## [Work to be completed]
Given the material below, return only the lines starting at the line with "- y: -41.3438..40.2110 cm" and ending at the line with "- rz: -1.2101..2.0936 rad", exactly as they appear.

+++

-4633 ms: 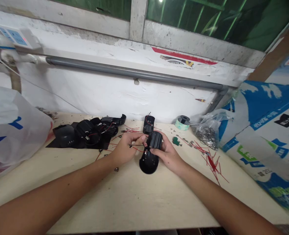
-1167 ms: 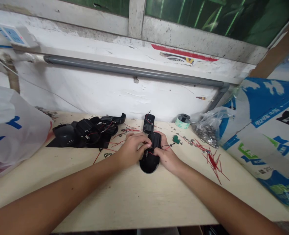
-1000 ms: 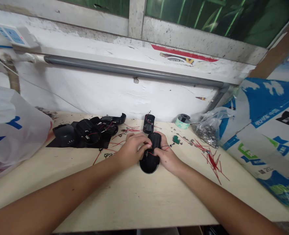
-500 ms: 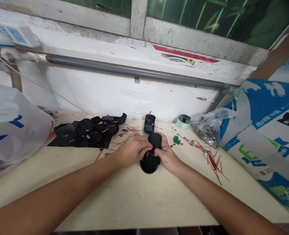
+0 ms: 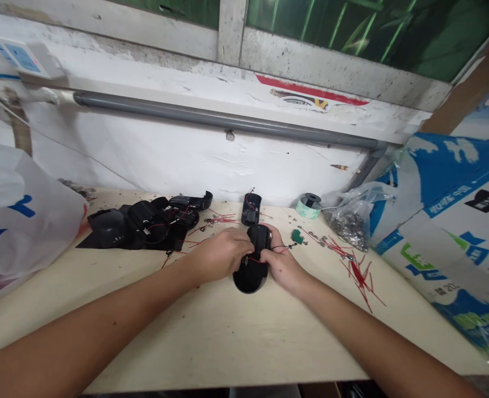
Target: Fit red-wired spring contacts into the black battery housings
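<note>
A black plastic housing (image 5: 250,278), open-topped with rounded ends, is tilted just above the table in front of me. My right hand (image 5: 284,264) is closed round its right side, the thumb pressing over the edge. At its left edge my left hand (image 5: 223,255) is pinched; whatever small part lies between its fingertips is hidden. A red wire (image 5: 256,260) runs across the housing's inside near both thumbs. From the right hand a dark lead with a small metal end (image 5: 290,247) sticks out. Just behind stands a similar black housing (image 5: 251,210) with a red wire.
More black housings (image 5: 145,221) lie on a black sheet at left, beside a white bag (image 5: 24,221). Red wires (image 5: 360,276) and small metal parts lie at right, with a green piece (image 5: 297,236), a tape roll (image 5: 308,207), a bag of metal parts (image 5: 352,224) and a printed carton (image 5: 455,221).
The whole view has shifted slightly. Both hands keep their hold at the housing, and the left hand has turned a little over its left edge.
</note>
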The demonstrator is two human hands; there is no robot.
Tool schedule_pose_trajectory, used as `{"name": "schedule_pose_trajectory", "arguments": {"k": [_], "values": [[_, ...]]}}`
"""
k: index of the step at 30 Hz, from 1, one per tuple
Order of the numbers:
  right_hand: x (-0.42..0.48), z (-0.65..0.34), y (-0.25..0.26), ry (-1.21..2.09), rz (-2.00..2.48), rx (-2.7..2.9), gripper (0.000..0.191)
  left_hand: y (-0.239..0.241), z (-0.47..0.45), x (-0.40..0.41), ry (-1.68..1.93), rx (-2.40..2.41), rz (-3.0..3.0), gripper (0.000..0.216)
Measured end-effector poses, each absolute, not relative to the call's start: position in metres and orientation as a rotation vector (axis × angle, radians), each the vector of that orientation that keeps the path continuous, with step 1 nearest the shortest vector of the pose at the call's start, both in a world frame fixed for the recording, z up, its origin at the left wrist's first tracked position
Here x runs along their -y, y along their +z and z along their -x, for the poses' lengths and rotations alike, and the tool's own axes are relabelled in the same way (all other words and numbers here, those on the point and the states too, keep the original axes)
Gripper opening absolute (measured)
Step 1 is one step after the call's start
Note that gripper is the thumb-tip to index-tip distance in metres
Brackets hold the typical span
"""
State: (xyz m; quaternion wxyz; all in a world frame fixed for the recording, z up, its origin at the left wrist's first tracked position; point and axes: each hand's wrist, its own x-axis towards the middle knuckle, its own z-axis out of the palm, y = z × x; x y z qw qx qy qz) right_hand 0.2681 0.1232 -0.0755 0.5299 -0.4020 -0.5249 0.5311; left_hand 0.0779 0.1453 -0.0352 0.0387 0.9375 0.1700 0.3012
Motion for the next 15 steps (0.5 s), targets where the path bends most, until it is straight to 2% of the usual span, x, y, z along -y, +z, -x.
{"name": "schedule_pose_trajectory", "arguments": {"k": [9, 15], "values": [[-0.121, -0.267, -0.076, 1.393, 0.902, 1.186, 0.079, -0.034, -0.078, -0.143, 0.862, -0.529, -2.898, 0.028], [-0.119, -0.265, -0.07, 1.415, 0.874, 1.111, 0.066, -0.04, -0.078, -0.143, 1.057, -0.589, -2.745, 0.023]]}}
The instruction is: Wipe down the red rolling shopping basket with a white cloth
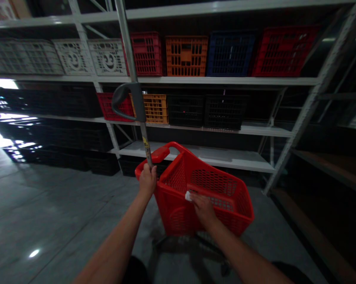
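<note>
A small red plastic shopping cart with mesh sides stands on the floor before me. From its handle end rises a tall metal pole, which carries a grey loop-shaped grip higher up. My left hand is closed around the lower pole, beside the cart's rim. Pinched in the fingers of my right hand is a small white cloth or wipe, at the near upper rim of the cart. The palm side of each hand is hidden.
Behind the cart runs a metal shelf rack with several plastic crates, among them an orange crate and a blue crate. Black crates stand low on the left. A rack upright slants down at the right.
</note>
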The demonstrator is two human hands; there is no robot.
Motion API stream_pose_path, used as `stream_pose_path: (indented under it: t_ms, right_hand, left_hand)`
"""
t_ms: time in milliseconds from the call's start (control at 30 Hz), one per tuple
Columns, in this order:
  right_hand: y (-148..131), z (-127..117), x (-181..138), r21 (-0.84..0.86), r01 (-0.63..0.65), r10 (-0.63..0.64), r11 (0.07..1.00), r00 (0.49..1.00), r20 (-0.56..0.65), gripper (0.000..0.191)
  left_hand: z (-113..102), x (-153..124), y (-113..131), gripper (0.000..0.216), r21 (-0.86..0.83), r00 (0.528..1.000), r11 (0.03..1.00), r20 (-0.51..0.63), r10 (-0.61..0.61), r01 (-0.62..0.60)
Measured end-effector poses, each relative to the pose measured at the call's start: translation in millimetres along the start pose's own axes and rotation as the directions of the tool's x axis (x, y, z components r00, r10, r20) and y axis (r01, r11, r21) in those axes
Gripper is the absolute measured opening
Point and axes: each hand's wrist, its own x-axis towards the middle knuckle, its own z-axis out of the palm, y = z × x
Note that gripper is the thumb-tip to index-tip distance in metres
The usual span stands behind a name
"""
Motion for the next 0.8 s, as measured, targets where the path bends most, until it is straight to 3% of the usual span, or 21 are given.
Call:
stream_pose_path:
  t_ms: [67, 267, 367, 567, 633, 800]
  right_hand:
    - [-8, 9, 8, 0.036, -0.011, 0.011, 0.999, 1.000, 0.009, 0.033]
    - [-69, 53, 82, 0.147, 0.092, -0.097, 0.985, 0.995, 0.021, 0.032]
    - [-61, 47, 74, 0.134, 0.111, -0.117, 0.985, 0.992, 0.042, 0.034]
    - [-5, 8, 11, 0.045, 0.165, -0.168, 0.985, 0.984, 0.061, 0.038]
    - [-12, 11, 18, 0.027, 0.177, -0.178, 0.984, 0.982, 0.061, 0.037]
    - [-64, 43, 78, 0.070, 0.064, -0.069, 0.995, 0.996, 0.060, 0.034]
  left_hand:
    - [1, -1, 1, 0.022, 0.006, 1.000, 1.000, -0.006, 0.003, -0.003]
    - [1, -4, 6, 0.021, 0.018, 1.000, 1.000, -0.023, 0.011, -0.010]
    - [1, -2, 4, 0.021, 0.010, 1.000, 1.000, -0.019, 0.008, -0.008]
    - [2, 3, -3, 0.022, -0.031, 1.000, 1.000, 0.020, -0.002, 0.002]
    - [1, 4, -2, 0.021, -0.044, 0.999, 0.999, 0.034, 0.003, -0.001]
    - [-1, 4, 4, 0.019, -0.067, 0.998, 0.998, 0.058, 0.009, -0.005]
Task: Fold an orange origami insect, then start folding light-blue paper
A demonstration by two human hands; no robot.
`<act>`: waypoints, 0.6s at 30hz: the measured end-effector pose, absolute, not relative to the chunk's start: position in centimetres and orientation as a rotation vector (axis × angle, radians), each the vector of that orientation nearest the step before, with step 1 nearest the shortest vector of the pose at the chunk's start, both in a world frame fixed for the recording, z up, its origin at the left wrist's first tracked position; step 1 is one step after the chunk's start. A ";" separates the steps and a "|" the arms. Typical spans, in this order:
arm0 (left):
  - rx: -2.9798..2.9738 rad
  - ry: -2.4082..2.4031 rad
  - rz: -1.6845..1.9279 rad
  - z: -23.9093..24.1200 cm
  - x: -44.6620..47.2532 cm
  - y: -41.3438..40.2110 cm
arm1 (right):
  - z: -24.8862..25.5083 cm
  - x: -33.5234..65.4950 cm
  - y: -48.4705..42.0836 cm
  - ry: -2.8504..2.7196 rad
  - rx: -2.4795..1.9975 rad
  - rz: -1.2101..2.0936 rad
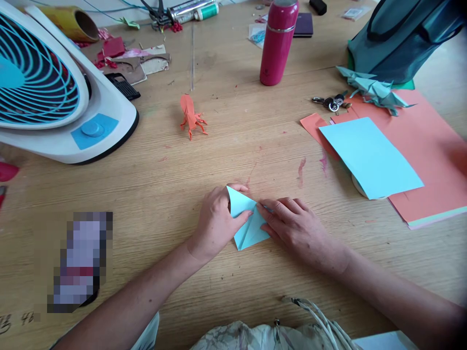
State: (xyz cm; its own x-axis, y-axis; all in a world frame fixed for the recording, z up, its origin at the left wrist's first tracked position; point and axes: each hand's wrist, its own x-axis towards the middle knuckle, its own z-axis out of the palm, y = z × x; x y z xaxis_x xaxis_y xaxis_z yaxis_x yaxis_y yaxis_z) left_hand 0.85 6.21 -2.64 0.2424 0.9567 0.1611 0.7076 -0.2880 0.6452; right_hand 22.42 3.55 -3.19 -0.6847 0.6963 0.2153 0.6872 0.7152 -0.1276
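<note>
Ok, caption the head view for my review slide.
Left hand grips folded blue paper, right hand touching its edge, an orange origami figure beyond on the table.

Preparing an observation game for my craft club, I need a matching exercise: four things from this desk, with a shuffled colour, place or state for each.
Column one
1. Folded sheet
2. Paper figure on thin legs
3. Bottle
4. Fan

Column two
A. Orange
B. Cut off by the picture's left edge
C. Touched by the left hand and right hand
D. Deep pink, standing upright

Pairs: 1-C, 2-A, 3-D, 4-B
</note>
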 end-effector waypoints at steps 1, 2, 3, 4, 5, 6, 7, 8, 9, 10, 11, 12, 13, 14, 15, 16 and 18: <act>2.100 1.519 0.729 -2.7 0.9 6.2 | -3.2 22.5 3.6 -2.675 -1.095 0.055; 2.116 1.522 0.701 -2.7 1.0 6.2 | -3.2 22.5 3.7 -2.677 -1.096 0.058; 2.130 1.521 0.675 -2.7 1.1 6.2 | -3.2 22.6 3.7 -2.679 -1.099 0.063; 2.144 1.517 0.656 -2.7 1.1 6.2 | -3.1 22.7 3.8 -2.681 -1.101 0.067; 2.159 1.508 0.648 -2.7 1.2 6.1 | -3.1 22.7 3.9 -2.682 -1.101 0.069; 2.178 1.494 0.650 -2.6 1.1 6.1 | -3.1 22.8 4.0 -2.685 -1.101 0.069; 2.204 1.475 0.658 -2.5 1.1 6.0 | -3.1 22.9 4.1 -2.686 -1.098 0.066; 2.238 1.446 0.663 -2.5 1.0 5.9 | -3.2 22.9 4.2 -2.689 -1.095 0.064; 2.279 1.409 0.668 -2.5 0.8 5.8 | -3.2 23.0 4.3 -2.690 -1.093 0.062; 2.325 1.364 0.670 -2.4 0.6 5.7 | -3.2 23.0 4.3 -2.692 -1.094 0.062; 2.371 1.316 0.671 -2.4 0.5 5.7 | -3.2 23.1 4.4 -2.693 -1.094 0.063; 2.415 1.271 0.668 -2.4 0.2 5.6 | -3.2 23.1 4.4 -2.694 -1.094 0.065; 2.458 1.229 0.663 -2.4 0.1 5.7 | -3.1 23.1 4.4 -2.696 -1.091 0.069; 2.501 1.191 0.657 -2.4 -0.1 5.7 | -3.1 23.1 4.4 -2.697 -1.090 0.076; 2.547 1.153 0.653 -2.4 -0.3 5.8 | -3.1 23.2 4.4 -2.695 -1.089 0.084; 2.596 1.107 0.646 -2.4 -0.5 5.9 | -3.1 23.2 4.4 -2.691 -1.089 0.093; 2.701 1.006 0.640 -2.6 -0.8 6.1 | -3.1 23.2 4.4 -2.678 -1.093 0.110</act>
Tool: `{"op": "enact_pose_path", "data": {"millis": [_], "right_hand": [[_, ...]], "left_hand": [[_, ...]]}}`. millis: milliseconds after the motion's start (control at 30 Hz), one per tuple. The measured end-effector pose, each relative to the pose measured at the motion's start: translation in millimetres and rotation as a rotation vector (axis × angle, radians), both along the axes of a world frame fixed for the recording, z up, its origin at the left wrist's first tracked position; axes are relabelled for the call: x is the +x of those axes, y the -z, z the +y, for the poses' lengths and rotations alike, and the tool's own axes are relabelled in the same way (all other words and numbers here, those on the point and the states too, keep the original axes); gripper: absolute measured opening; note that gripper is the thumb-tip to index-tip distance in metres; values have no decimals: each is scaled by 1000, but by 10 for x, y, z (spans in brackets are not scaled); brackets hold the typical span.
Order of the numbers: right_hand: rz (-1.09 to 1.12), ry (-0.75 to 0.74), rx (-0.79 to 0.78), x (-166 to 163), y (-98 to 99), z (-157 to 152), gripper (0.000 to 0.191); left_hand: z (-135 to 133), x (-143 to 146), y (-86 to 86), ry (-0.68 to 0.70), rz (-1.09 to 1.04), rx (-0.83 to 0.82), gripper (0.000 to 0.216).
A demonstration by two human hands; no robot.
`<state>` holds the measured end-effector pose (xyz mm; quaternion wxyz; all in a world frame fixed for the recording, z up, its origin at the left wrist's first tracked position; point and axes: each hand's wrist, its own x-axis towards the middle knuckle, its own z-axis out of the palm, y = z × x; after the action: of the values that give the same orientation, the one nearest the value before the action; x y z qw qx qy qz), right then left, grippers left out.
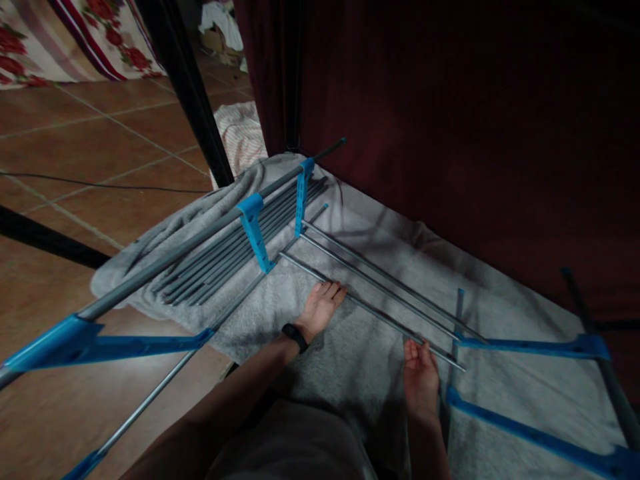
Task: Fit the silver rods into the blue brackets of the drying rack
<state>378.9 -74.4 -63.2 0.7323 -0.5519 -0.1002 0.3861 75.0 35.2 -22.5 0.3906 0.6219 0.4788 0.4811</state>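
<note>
Both of my hands are on a thin grey metal rod point(380, 315) that slants from upper left to lower right. My left hand point(323, 308), with a dark band at the wrist, closes its fingers over the rod near its middle. Close to the rod's lower right end, my right hand point(420, 373) pinches it from below. Just behind it, two similar rods point(380, 268) run to a blue plastic bracket point(535, 347) on the right. The held rod's far end lies beside another blue bracket point(257, 233) on a long grey side tube point(190, 248).
Several loose rods point(230, 257) lie bundled on the grey blanket point(340, 353) at left. Another blue bracket point(535, 430) stands at lower right. A dark red cloth point(450, 133) hangs behind. Black poles point(187, 87) rise at left above the tiled floor point(125, 127), where a cable point(100, 183) runs.
</note>
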Motion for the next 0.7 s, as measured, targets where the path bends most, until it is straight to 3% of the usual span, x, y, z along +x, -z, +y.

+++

## [Answer to the exercise]
  - y: -41.3438..40.2110 cm
arm1 (right):
  - z: -24.8862..25.5083 cm
  - x: -33.5234..65.4950 cm
  - y: -48.4705..42.0836 cm
  - ry: -2.8504..2.7196 rad
  - rx: -2.4795..1.9975 rad
  - rz: -1.2101..2.0936 rad

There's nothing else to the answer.